Tale sezione del contratto, denominata operazioni in conflitto di interessi, conteneva la sottoscrizione dei clienti e la presa d’atto degli stessi che “nell’esecuzione dell’incarico […] potreste trovarvi in situazione di conflitto di interessi in quanto gli strumenti finanziari oggetto dell’investimento potranno essere emessi o collocati da Società facenti parte del medesimo Gruppo cui appartiene la Vostra Società […] ed autorizzano espressamente ad effettuare investimenti aventi ad oggetto gli strumenti finanziari di cui all’art. 9 comma 2 delle Norme, se acquistati, sottoscritti o venduti in conflitto di interesse. In particolare vi autorizziamo ad effettuare l’investimento in quote od azioni di Organismi di investimento collettivo del Risparmio aventi sede in Stati appartenenti all’OCSE ancorché istituiti o gestiti da voi stessi o da Società appartenenti al Vostro Gruppo o con cui intrattenete rapporti di affari, senza limiti quantitativi”.

Secondo il Tribunale di Torino, le suddette previsioni negoziali non potevano avere come effetto quello di esonerare il gestore dal rispetto degli obblighi discendenti dalla normativa regolamentare in materia di conflitto di interessi ex art. 27 Reg. Consob n. 11522/98.

Questo per tre ordini di motivi.

Il primo, riconducibile all’inderogabilità del precetto normativo, sicché l’art. 27 Reg.

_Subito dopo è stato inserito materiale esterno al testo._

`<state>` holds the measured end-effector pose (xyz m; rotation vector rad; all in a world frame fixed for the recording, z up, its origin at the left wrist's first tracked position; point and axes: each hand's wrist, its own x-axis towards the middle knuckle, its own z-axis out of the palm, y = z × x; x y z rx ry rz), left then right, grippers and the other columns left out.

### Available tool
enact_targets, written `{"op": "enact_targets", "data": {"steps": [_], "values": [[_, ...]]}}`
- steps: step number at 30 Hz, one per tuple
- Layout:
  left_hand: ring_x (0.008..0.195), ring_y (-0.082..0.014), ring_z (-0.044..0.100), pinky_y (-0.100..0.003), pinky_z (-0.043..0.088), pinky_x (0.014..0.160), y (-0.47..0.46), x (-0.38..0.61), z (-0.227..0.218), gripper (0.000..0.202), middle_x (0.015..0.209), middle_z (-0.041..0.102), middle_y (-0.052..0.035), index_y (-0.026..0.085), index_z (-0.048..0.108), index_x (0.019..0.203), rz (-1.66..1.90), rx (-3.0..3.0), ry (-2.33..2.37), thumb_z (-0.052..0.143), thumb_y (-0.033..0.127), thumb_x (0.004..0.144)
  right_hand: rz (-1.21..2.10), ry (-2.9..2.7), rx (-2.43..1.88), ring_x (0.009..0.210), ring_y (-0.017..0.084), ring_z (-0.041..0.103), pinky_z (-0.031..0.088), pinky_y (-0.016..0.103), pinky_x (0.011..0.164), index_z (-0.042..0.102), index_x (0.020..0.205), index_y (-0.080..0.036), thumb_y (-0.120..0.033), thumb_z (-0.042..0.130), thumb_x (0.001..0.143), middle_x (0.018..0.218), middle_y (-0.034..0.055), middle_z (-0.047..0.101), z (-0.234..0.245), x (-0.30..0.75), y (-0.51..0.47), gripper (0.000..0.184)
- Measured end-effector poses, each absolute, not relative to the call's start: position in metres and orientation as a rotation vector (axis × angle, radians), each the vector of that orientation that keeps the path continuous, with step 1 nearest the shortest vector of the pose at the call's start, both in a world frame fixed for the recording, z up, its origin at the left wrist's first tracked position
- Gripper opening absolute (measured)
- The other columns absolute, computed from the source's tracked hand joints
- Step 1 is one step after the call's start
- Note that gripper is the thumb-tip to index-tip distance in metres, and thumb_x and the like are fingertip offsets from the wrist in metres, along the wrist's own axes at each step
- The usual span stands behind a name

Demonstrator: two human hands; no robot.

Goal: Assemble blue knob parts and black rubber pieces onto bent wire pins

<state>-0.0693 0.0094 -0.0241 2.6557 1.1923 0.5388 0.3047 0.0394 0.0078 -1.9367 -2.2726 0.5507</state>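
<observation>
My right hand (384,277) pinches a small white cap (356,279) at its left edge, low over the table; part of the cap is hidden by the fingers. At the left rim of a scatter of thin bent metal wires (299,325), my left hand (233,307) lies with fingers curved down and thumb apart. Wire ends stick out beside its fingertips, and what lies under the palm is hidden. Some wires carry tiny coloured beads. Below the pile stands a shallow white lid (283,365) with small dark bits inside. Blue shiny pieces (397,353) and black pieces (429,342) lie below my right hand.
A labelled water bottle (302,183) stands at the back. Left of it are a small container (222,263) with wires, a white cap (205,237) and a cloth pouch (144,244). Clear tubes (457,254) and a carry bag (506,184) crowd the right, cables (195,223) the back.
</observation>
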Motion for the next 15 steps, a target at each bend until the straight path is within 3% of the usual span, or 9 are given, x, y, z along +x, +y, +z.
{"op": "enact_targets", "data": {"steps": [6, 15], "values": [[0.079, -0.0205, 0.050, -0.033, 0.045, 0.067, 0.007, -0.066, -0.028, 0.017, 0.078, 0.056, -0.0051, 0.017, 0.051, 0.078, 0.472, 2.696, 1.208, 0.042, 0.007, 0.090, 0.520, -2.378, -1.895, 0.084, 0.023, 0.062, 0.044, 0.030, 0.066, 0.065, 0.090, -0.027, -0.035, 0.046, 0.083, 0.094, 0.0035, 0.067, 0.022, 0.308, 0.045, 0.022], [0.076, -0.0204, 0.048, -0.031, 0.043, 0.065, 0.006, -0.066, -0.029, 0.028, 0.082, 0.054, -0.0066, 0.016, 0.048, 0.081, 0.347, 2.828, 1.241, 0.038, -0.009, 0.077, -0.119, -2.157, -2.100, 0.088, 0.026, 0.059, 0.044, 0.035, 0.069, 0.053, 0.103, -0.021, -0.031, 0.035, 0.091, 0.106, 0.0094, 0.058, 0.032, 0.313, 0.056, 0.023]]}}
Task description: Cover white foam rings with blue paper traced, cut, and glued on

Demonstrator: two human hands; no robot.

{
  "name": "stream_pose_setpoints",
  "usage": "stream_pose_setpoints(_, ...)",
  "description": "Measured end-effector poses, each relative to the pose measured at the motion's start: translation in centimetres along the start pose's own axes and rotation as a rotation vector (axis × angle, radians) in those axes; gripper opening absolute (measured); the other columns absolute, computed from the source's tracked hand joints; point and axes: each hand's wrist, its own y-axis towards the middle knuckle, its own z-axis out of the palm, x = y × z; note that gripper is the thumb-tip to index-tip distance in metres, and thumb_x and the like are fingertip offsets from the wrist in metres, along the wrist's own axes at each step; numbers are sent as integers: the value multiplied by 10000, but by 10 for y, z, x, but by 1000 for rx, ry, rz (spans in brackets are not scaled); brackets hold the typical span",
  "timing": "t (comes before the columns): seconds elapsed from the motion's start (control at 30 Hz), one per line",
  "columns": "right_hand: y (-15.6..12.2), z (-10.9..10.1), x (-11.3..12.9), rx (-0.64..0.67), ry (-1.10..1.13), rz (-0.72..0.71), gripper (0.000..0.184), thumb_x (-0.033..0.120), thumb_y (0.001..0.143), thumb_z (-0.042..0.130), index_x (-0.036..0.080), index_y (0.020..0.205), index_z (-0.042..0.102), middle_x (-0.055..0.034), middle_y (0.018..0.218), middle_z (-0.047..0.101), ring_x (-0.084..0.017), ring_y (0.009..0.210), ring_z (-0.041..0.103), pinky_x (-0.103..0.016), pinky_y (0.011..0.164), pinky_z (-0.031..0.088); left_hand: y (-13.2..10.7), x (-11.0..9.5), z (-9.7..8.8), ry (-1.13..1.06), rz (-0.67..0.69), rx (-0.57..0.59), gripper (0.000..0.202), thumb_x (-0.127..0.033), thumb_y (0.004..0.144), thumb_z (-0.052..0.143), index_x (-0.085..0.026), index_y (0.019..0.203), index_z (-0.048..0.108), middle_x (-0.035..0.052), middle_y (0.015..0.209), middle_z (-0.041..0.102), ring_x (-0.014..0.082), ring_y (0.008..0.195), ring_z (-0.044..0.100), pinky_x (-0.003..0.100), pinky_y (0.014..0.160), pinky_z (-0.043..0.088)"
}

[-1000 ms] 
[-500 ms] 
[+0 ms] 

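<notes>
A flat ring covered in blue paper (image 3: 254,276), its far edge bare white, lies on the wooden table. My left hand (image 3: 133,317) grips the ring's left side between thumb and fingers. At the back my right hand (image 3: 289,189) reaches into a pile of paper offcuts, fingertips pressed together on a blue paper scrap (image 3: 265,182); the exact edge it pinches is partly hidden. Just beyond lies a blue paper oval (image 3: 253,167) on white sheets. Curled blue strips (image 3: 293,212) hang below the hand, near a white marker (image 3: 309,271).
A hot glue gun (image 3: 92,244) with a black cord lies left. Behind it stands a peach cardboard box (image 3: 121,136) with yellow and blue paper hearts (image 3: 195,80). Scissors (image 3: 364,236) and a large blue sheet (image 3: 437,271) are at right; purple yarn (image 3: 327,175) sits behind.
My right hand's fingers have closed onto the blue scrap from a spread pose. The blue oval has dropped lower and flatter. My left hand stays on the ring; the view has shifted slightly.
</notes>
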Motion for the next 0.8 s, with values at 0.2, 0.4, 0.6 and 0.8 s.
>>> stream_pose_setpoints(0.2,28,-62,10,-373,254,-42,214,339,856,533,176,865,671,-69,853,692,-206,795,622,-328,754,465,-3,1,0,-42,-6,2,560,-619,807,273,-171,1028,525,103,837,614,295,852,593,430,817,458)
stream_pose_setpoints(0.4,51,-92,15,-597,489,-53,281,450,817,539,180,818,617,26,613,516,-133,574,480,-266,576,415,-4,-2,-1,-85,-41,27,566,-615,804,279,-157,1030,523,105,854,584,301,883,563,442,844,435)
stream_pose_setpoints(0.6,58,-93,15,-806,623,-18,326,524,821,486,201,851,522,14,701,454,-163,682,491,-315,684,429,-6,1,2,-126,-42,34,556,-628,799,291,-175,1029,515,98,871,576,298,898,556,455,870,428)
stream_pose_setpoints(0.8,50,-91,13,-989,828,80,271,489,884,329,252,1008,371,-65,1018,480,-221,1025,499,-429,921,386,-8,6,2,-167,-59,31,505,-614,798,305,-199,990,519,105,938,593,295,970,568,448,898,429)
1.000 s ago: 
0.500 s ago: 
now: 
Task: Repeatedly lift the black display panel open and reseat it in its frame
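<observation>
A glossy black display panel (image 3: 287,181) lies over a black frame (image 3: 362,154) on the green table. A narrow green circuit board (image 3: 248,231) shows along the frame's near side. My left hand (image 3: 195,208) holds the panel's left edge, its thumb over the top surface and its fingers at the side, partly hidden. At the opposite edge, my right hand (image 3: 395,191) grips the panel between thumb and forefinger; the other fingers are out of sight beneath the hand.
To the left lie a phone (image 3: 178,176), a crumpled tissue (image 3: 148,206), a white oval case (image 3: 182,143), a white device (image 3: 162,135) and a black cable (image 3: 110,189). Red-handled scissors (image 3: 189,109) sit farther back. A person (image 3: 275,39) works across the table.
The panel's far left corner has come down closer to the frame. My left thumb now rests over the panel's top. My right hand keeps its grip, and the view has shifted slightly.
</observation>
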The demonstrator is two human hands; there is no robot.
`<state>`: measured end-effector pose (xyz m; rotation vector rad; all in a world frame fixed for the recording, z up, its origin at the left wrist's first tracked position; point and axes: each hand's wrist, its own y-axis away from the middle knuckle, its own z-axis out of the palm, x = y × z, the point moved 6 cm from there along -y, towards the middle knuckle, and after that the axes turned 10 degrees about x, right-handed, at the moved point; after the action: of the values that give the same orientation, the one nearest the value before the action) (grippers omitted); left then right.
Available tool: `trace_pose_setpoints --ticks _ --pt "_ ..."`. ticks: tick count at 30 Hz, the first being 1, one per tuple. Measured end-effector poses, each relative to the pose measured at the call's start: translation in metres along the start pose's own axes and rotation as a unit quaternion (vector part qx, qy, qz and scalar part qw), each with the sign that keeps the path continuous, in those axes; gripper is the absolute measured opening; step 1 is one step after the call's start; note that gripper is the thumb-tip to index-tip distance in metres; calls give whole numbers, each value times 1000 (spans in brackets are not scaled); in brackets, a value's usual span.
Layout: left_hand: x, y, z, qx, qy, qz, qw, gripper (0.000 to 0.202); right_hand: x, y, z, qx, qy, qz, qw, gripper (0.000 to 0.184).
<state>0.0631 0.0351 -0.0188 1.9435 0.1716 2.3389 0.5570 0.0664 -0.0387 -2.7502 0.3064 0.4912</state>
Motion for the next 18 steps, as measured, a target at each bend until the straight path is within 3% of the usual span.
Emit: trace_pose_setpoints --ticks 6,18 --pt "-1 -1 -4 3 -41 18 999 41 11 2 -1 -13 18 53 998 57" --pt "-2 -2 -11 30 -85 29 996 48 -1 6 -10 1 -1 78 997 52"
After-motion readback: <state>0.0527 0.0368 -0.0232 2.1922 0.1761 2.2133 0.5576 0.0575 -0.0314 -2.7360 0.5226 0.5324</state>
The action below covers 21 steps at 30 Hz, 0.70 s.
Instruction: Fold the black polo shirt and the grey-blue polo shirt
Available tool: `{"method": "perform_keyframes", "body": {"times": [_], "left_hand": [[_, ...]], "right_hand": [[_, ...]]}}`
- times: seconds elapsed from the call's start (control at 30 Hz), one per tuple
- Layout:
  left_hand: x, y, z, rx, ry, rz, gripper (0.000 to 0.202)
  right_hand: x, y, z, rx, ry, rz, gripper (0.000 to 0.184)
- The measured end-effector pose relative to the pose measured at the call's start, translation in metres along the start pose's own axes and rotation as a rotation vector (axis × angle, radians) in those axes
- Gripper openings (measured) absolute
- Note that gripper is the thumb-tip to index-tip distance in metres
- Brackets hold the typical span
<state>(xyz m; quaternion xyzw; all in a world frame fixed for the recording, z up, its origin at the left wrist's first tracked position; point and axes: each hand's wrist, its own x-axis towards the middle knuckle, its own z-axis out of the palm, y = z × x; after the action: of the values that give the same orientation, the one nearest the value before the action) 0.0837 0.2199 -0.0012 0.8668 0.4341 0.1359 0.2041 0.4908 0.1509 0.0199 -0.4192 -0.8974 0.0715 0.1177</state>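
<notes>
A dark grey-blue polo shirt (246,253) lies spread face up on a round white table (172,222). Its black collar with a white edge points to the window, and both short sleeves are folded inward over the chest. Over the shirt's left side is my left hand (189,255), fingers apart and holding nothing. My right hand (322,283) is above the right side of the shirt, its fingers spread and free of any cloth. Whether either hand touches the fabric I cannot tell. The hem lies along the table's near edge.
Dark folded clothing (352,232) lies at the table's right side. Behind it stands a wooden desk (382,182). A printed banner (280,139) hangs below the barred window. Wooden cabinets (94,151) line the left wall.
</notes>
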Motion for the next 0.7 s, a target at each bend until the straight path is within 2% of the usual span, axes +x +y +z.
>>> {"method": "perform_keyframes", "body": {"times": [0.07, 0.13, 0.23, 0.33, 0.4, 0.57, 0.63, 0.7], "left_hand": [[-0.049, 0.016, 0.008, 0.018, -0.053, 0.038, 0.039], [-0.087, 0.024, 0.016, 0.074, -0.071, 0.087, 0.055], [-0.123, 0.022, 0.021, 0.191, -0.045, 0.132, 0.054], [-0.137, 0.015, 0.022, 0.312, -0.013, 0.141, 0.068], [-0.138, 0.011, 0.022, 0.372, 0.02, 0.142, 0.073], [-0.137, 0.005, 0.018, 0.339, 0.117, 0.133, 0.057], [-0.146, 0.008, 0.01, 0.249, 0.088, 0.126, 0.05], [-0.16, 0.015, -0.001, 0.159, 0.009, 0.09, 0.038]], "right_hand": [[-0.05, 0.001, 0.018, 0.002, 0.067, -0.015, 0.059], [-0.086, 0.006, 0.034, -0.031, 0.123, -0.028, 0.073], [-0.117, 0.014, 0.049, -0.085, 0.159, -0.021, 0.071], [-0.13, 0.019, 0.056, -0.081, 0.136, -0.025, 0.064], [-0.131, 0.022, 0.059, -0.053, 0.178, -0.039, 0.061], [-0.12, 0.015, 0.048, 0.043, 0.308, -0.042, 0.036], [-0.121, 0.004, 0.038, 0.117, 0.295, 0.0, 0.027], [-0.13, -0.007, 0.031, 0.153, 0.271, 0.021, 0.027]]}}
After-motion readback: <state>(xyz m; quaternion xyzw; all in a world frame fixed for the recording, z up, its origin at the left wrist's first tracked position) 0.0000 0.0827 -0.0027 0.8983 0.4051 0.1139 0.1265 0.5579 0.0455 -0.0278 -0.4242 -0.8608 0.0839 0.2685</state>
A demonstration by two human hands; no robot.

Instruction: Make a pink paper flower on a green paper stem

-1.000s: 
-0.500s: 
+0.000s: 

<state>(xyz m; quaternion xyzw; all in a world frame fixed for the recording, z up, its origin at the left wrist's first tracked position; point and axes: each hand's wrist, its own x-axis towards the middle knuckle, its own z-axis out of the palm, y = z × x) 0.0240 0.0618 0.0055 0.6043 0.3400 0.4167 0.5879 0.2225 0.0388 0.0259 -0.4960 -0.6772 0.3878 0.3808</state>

Consob n. 11522/98 statuiva, appunto, che la preventiva informazione e l’espresso consenso scritto del cliente dovessero riguardare le singole e specifiche operazioni distintamente individuate.

Il secondo, riconducibile al fatto che lo stesso contratto prevedeva che l’autorizzazione ad operare in conflitto di interessi dovesse riguardare l’ “espressa indicazione” (di cui alla sezione 2) delle “operazioni di sottoscrizione” nelle quali vi fosse un conflitto di interesse. Nella suddetta sezione 2, invece, vi era un’indicazione del tutto ipotetica (“potreste trovarvi in situazione di conflitto di interessi”) ed un’autorizzazione del tutto generalizzata (ed indistinta) ad investimenti in Organismi di Stati dell’OCSE in operazioni in conflitto di interessi e, inoltre, “senza limiti quantitativi”.

Il terzo motivo, consiste nella circostanza che il suddetto art. 9 del contratto, così come congegnato, contrastava con l’art. 33, comma 1, D.Lgs. 206/2005 (Codice del Consumo), il quale prevede che “nel contratto concluso tra il consumatore ed il professionista si considerano vessatorie le clausole che, malgrado la buona fede, determinano a carico del consumatore un significativo squilibrio dei diritti e degli obblighi derivanti dal contratto”.